Orazio, Teatro Stabile di Bolzano
Foto: Paola Castrignanò
  • Mit einem straffen Stück von weniger als eineinhalb Stunden brachte Paolo Mazzarelli (auch in der Rolle des Theaterdirektors) gestern Abend etwas auf die Bühne des Bozner Stadttheater, das gern eine Komödie gewesen wäre, auch wenn es sich mit ernsten Themen befasste. Das Lachen und der Humor sind im Stückverlauf allerdings mehr ein unterstützendes Hilfsmittel, als dass sie das Wesen des Stückes bestimmen würden.
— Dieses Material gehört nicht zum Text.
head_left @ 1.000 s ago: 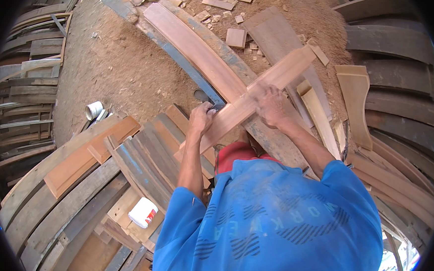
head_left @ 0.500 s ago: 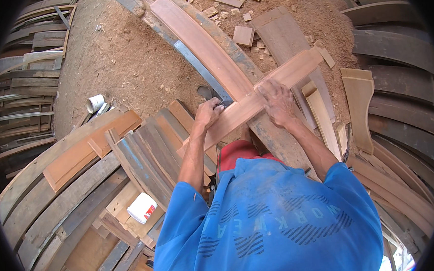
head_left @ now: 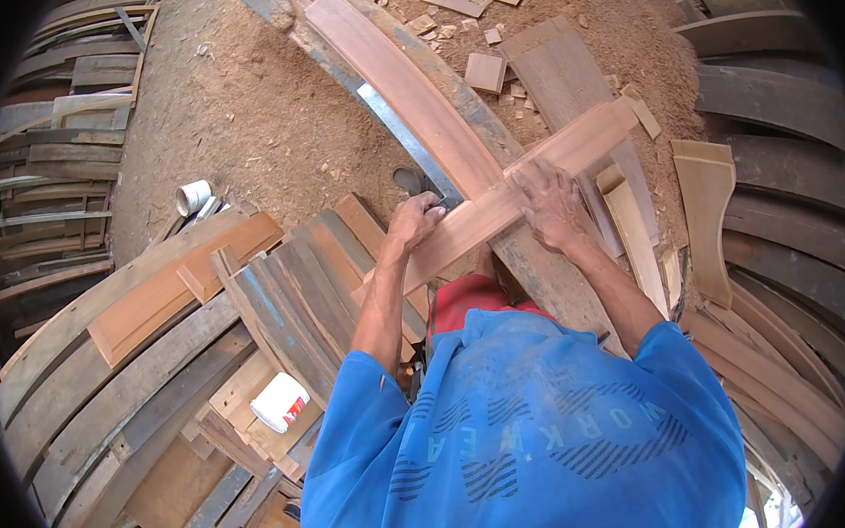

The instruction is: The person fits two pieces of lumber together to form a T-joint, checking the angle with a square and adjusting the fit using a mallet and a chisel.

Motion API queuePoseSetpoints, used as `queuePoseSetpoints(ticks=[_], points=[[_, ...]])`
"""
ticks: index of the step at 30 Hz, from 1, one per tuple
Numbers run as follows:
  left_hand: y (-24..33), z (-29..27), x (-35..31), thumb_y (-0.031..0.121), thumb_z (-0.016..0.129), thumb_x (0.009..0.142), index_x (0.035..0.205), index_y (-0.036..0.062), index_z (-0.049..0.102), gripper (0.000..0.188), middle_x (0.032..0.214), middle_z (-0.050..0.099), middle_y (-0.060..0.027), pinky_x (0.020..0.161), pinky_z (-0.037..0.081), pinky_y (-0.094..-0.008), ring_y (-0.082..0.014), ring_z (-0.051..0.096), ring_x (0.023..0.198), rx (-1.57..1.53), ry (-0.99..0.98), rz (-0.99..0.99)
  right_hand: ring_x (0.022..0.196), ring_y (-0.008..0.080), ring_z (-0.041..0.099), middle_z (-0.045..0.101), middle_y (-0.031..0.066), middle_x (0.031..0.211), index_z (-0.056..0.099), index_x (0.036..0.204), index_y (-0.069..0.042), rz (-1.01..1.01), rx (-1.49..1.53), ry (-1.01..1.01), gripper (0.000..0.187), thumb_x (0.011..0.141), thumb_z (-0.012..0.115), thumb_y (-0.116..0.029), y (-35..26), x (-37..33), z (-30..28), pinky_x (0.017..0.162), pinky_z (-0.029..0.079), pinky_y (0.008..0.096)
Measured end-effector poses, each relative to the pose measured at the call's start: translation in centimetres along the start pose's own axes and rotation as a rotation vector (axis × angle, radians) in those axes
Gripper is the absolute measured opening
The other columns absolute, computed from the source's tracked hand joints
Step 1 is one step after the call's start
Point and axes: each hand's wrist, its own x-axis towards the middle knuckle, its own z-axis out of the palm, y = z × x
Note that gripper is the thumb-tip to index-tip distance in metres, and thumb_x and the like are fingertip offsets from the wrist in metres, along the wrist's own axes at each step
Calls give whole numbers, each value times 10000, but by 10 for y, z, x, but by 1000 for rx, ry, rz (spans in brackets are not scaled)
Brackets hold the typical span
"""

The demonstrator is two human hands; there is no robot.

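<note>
Reddish, smooth-planed wood lies at the centre: a crossing board (head_left: 473, 224), straight and flat-faced, pointing from 8 o'clock to 2 o'clock, and a long board (head_left: 410, 95) with a stepped edge, reaching from it toward 11 o'clock. The long board rests on a rough, paint-stained beam (head_left: 558, 270), and the crossing board lies over that beam too; whether it overlaps the long board or only butts against it, I cannot tell. A narrow metal blade (head_left: 405, 137) runs along the long board's 9 o'clock side, its dark end meeting the crossing board. Grainy sawdust (head_left: 239, 111) covers the ground, and angular wood scraps (head_left: 484, 72) lie toward 1 o'clock. A pale, curved wooden piece (head_left: 703, 218) sits at 3 o'clock, a white bucket (head_left: 193, 198) at 10 o'clock and a white tub (head_left: 278, 402) at 8 o'clock.

The left hand (head_left: 414, 228) has its fingers curled close together beside the blade's dark end, at the crossing board's edge; whether they pinch the blade, the wood or both, I cannot tell. The right hand (head_left: 552, 212) lies across the crossing board, toward 2 o'clock from the left, fingers slightly spread and touching its face.

1 second ago the right hand was blurred and more bunched; now it is sharp, its fingers laid out. The blade now gleams, its far end distinct from the beam, while the 2 boards keep their crossed layout.
</note>
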Motion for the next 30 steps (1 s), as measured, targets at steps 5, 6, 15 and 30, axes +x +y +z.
queuePoseSetpoints(ticks=[5, 6, 15, 30], points=[[-3, 1, 2, 270, 697, 921, 1052, 60, 720, 248, 908, 730, -203, 799, 530, -469, -347, 712, 875, 22, -8, 10, 1423, 390, 282, 277, 135, 1606, 487, 1526, -284, -13, 2, 0, 710, 861, 735, -269, 2, 0, 1, 1162, 288, 558], [0, 1, 2, 269, 697, 921, 1059, 61, 721, 250, 917, 731, -206, 804, 531, -470, -352, 713, 884, 16, -14, -4, 1422, 390, 283, 280, 136, 1604, 484, 1528, -286, -14, 1, 2, 715, 860, 736, -271, 2, -1, 1, 1161, 288, 558], [11, 11, -22, 209, 697, 904, 1110, 73, 738, 250, 1064, 729, -217, 894, 544, -477, -404, 695, 1000, 123, 203, 270, 1284, 381, 474, 459, 199, 1455, 462, 1503, -88, -4, 326, 181, 672, 905, 683, -301, -10, -16, -19, 1108, 379, 499], [91, 45, 18, 494, 878, 715, 1512, 224, 501, 921, 1622, 169, -365, 1196, 183, -656, -576, 198, 1482, 532, 420, 340, 761, 344, 674, 671, 198, 782, 636, 1007, 31, 668, 820, 115, 445, 1025, 529, -401, 62, -173, 78, 731, 505, 470]])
Unterstützt wird Mazzarelli als Darsteller von Antonio Bandiera (Orazio), Beatrice Vento (eine Freundin Orazio und Tochter des Theaterdirektors) und Francesco Jacopo Provenzano (Waisenkind und Hamlet-Darsteller). 
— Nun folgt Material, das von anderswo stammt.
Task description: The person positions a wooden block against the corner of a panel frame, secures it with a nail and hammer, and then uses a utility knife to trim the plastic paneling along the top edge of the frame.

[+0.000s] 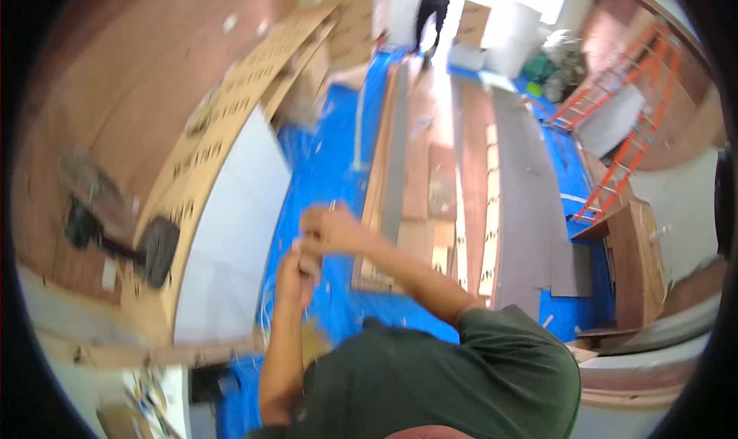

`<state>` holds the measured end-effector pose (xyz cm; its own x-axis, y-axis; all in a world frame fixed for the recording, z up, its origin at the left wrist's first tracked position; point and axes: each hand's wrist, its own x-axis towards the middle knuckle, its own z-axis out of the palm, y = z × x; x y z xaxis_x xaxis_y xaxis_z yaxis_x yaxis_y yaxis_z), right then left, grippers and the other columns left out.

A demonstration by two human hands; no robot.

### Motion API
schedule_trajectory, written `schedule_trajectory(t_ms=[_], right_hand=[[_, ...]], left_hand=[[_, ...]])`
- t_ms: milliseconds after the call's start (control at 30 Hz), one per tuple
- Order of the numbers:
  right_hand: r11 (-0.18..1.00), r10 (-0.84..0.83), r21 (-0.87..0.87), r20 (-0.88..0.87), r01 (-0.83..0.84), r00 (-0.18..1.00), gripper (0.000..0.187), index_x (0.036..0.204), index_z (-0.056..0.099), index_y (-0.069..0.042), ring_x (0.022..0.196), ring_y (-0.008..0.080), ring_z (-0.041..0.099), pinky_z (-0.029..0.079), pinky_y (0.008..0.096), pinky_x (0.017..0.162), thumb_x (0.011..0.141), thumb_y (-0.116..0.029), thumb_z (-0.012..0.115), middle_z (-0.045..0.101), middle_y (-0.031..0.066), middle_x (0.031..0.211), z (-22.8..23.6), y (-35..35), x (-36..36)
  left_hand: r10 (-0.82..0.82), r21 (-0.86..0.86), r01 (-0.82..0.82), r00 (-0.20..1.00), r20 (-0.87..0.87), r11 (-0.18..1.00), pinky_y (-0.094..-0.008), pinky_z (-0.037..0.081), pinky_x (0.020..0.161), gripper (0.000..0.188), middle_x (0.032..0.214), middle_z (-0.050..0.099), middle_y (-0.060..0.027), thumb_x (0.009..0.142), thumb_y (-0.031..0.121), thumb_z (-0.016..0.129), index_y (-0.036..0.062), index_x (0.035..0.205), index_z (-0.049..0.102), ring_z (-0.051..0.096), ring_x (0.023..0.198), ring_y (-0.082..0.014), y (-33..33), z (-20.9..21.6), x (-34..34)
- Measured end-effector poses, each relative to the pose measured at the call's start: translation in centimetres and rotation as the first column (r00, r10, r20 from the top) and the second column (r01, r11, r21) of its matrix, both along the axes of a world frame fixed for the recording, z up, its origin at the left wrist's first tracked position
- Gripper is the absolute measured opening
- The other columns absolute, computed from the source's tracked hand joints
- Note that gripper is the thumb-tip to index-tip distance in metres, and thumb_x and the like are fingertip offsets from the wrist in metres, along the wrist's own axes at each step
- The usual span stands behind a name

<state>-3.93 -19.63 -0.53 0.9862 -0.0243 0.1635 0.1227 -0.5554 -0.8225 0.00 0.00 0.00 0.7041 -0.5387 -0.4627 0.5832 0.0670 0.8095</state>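
Head view: the right hand (332, 227) and left hand (292, 276) meet — but blur hides whether their curled fingers hold anything. Left of them is a white board (231, 231); below, blue sheeting (311, 177) — maybe spread to catch mess.

One left hand (290, 276), one right hand (334, 228), one distant person (432, 10).
Also counted are one green shirt (438, 377), one ladder (639, 141), one green bag (538, 68), one wooden box (629, 262), and at least two pale panels (234, 239) and two grey boards (526, 201); several brown boards (417, 185) are too blurred to number exactly.
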Motion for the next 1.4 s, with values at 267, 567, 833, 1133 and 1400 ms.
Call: schedule_trajectory(t_ms=[267, 567, 833, 1133, 1400], right_hand=[[0.979, 0.202, 0.009, -0.156, -0.203, 0.967, 0.031, 0.103, 0.075, -0.011, 0.091, 0.0286, 0.069, 0.052, 0.0402, 0.077, 0.084, -0.035, 0.073, 0.073, 0.0120, 0.097, -5.2, -17.9, -9.4], [0.980, 0.091, 0.186, -0.128, -0.066, 0.988, 0.018, 0.104, 0.072, -0.005, 0.081, 0.0165, 0.069, 0.054, 0.0328, 0.076, 0.088, -0.013, 0.072, 0.074, 0.0073, 0.091, -11.0, -16.9, -7.9], [0.650, -0.465, 0.687, 0.021, 0.325, 0.885, 0.011, 0.102, 0.067, -0.001, 0.080, 0.0150, 0.065, 0.054, 0.0290, 0.074, 0.092, -0.006, 0.067, 0.067, 0.0062, 0.092, -10.1, -16.6, -10.0], [0.654, -0.733, -0.215, 0.053, 0.725, 0.678, 0.025, 0.099, 0.064, -0.001, 0.077, 0.0357, 0.065, 0.051, 0.0439, 0.072, 0.095, -0.024, 0.054, 0.067, 0.0207, 0.079, -26.4, -18.0, -16.3], [0.852, -0.206, -0.396, -0.854, -0.341, 0.478, 0.031, 0.080, 0.075, -0.007, 0.088, 0.0301, 0.071, 0.055, 0.0450, 0.081, 0.078, -0.038, 0.069, 0.074, 0.0139, 0.087, -43.9, -10.6, -29.4]], left_hand=[[-0.178, 0.076, 0.169, 0.976, 0.127, 0.983, -0.0243, 0.037, 0.039, 0.031, 0.067, 0.057, -0.0022, 0.098, 0.038, 0.059, 0.0073, 0.101, 0.063, 0.050, 0.047, -0.0109, -16.3, -10.1, -8.7], [-0.337, 0.208, 0.331, 0.942, -0.010, 0.920, -0.0249, 0.034, 0.037, 0.045, 0.063, 0.053, -0.0033, 0.100, 0.053, 0.052, 0.0085, 0.103, 0.060, 0.048, 0.044, -0.0119, -16.1, -11.6, -6.9], [-0.332, 0.063, 0.340, 0.937, -0.104, 0.938, -0.0300, 0.040, 0.044, 0.047, 0.071, 0.058, -0.0078, 0.099, 0.053, 0.053, 0.0076, 0.109, 0.058, 0.052, 0.052, -0.0178, -7.1, -16.7, -2.5], [-0.059, -0.005, 0.062, 0.938, -0.342, 0.998, -0.0354, 0.045, 0.061, 0.048, 0.084, 0.061, -0.0067, 0.092, 0.054, 0.063, 0.0120, 0.114, 0.059, 0.058, 0.073, -0.0219, 8.1, -23.3, -0.4], [-0.132, -0.209, 0.057, 0.922, -0.363, 0.976, -0.0340, 0.048, 0.065, 0.035, 0.092, 0.065, -0.0032, 0.092, 0.038, 0.067, 0.0117, 0.114, 0.060, 0.063, 0.081, -0.0187, 8.1, -21.8, -0.2]])
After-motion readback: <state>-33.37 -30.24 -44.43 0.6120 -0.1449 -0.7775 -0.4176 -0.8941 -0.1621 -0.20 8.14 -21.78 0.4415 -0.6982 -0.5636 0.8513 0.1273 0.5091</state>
    Orazio, den wir nach einer mit Jazzinstrumentarium und ohne Sprechtext gestalteten Traumszene mit bettelndem Hamlet samt Clown-Nase kennenlernen, ist die zentrale Figur des Stücks, durch die dessen Themen auf die Bühne kommen. Immer wieder sind es Musik und Lärm, die nach Dialogen den allzu leeren Bühnenraum ausfüllen wollen und auch um im Bühnenraum in dem von Gewalt geredet wird, diese aber nicht stattfindet, für das in einigen Szenen notwendige Unbehagen zu sorgen. Der Soundtrack mit Stücken von Luca Canciello hat eine Funktion und erfüllt diese voll und ganz.

    Unsere Hauptfigur Orazio hadert, woran sich die eine oder der andere, bei denen die Hamlet-Lektüre noch frischer ist, erinnern dürften, das Stück aber lange hinterm Berg bleibt, mit den letzten Worten unddem Vermächtnis, das Hamlet, sein ehemaliger „Meister“, ihm hinterlassen hat. Wir erinnern uns, dass dem Diener, als einzig Überlebendem des „Hamlets“, die Aufgabe zukommt, die Geschichte des Dänischen Prinzen zu überliefern.
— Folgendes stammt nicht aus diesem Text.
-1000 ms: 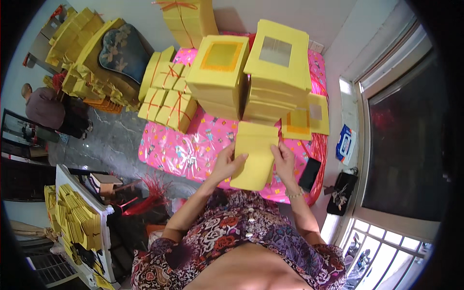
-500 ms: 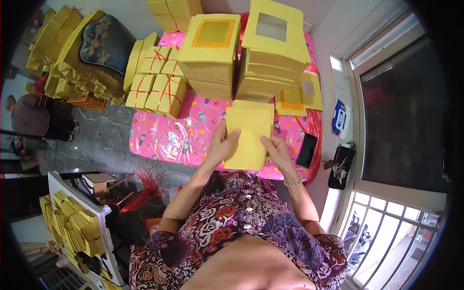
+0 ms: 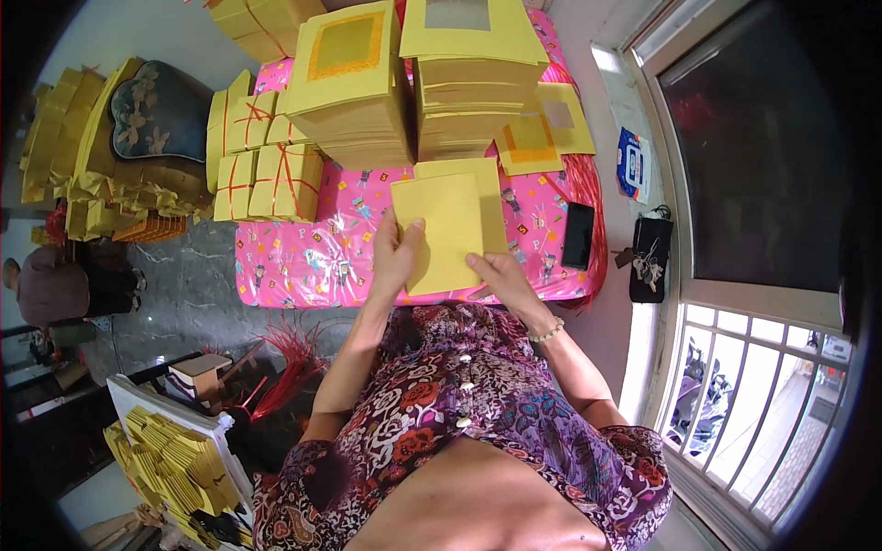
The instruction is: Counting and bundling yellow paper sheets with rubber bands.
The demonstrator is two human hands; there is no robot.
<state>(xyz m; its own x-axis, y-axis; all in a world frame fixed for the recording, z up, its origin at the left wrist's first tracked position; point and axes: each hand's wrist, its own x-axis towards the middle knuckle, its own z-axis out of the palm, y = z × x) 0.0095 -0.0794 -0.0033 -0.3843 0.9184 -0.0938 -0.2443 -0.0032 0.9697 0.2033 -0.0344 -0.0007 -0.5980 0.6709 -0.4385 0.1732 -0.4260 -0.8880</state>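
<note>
Between my two hands is a yellow paper stack (image 3: 443, 230), tilted slightly to the left above the near part of the pink tablecloth. My left hand (image 3: 397, 255) grips its left edge, thumb on top. On the lower right edge, my right hand (image 3: 501, 280) pinches it, thumb on the face and fingers partly hidden underneath. More yellow paper (image 3: 492, 188) shows behind the held stack; whether it is held or lying on the table cannot be made out. Just beyond stand two tall piles, one topped with an orange-framed sheet (image 3: 344, 50), the other with a silver-square sheet (image 3: 459, 14).
Red-tied yellow bundles (image 3: 285, 179) sit at the table's left. A phone (image 3: 578, 235) and red strands (image 3: 588, 193) lie at its right, beside a windowsill with keys (image 3: 650, 266). A white-edged stand (image 3: 184, 432) holds yellow papers lower left. Another person (image 3: 55, 285) is at far left.
The view has shifted, so the piles sit higher and further left. The paper between my hands has turned a little, and more of the yellow paper behind it shows on the right.
</note>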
  • Orazio: Eine Traumdeutung dazu, welche Bewandtnis es mit dem mit Clownnase ausgestatteten Hamlet hat, bleibt das Stück schuldig. Foto: Paola Castrignanò

    Wir lernen Orazio, der am Bühnenrand im Theater seine Baracke hat, kennen, als er ganz unten angekommen ist. Als erfolgloser Theaterregisseur mit Ende 20 und einem Stück im Lebenslauf, drückt die Zeit. Orazio ist kein neues Talent der Szene mehr, hat sich aber auch noch nicht wirklich etabliert. Sein „inneres Feuer“ und damit seine kreativen Energien werden auf der kargen Bühne einem Campingkocher gegenübergestellt, der den Kaffee verweigert. Orazios Freundin erscheint ein Theaterwettbewerb als der perfekte Weg, um den verwahrlosten Freund aus seinem Loch zu holen. Es soll ein „Hamlet“ werden.

    Dazu muss sich Orazio, gefangen zwischen der Aussicht auf 100.000 Euro Preisgeld und dem Tod seines Meisters, der ihm wie gestern erscheint, mit seinen eigenen Prinzipien als Künstler auseinandersetzen. Die schiefe Zeitebene des Stückes wird nicht thematisiert, doch man gewöhnt sich schnell an den Protagonisten zwischen Gestern und Heute. Naturgemäß, wie sich das für einen Künstler in der Sinnkrise gehört, heißt das erstmals ringen mit der eigenen Aufgabe, seiner Rolle und dem Stück. Orazio bleibt lange undurchsichtig, lässt seine Probleme erahnen, zögert aber sie auszusprechen und hat eine gewisse Weinerlichkeit, die uns als Zuseher instinktiv etwas auf Abstand zum Antihelden gehen lässt. 

    Die Fragen des Stückes sind groß, alt und grundlegend und fügen sich auch durch das Stück im Stück gutin den knappen Handlungsverlauf ein, der kurz in die Produktion blicken lässt: Wer ist das mitgemeinte „wir“, wenn Künstler von „ihrem Theater“ sprechen? Was braucht es, um eine Geschichte zu erzählen und sich Regisseur zu nennen? Wie bricht man aus der genfrationalen Weitergabe von Traumata und Gewaltneigungen aus?

    Gerade letztere Frage kann auch noch nach dem Stückbesuch nachhallen. Kann unser Antiheld dieser Aufgabe überhaupt gerecht werden? Auch sein Freund und Meister lud Gewalt bei ihm ab, Szenen und Worte, die ihn bis in den Traum verfolgen. Mit Schädeln über die (Un)Sinnigkeit der Existenz plaudern möchte der Regisseur nicht. Viel wichtiger ist es ihm nach Shakespeare, den Auftrag und die Sinnhaftigkeit von Schauspiel auf der Bühne neu auszuhandeln. Der Rest ist dann Schweigen.

  • „Orazio“ ist heute Abend im Forum Brixen, morgen Abend im Stadttheater Sterzing, sowie übermorgen Abend im Stadttheater „Puccini“ in Meran zu sehen. Beginn der Vorstellungen ist jeweils um 20.30 Uhr. Die Produktion wurde vom Teatro Stabile di Bolzano, der a.ArtistiAssociati und der Compagnia Orsini gemeinsam realisiert.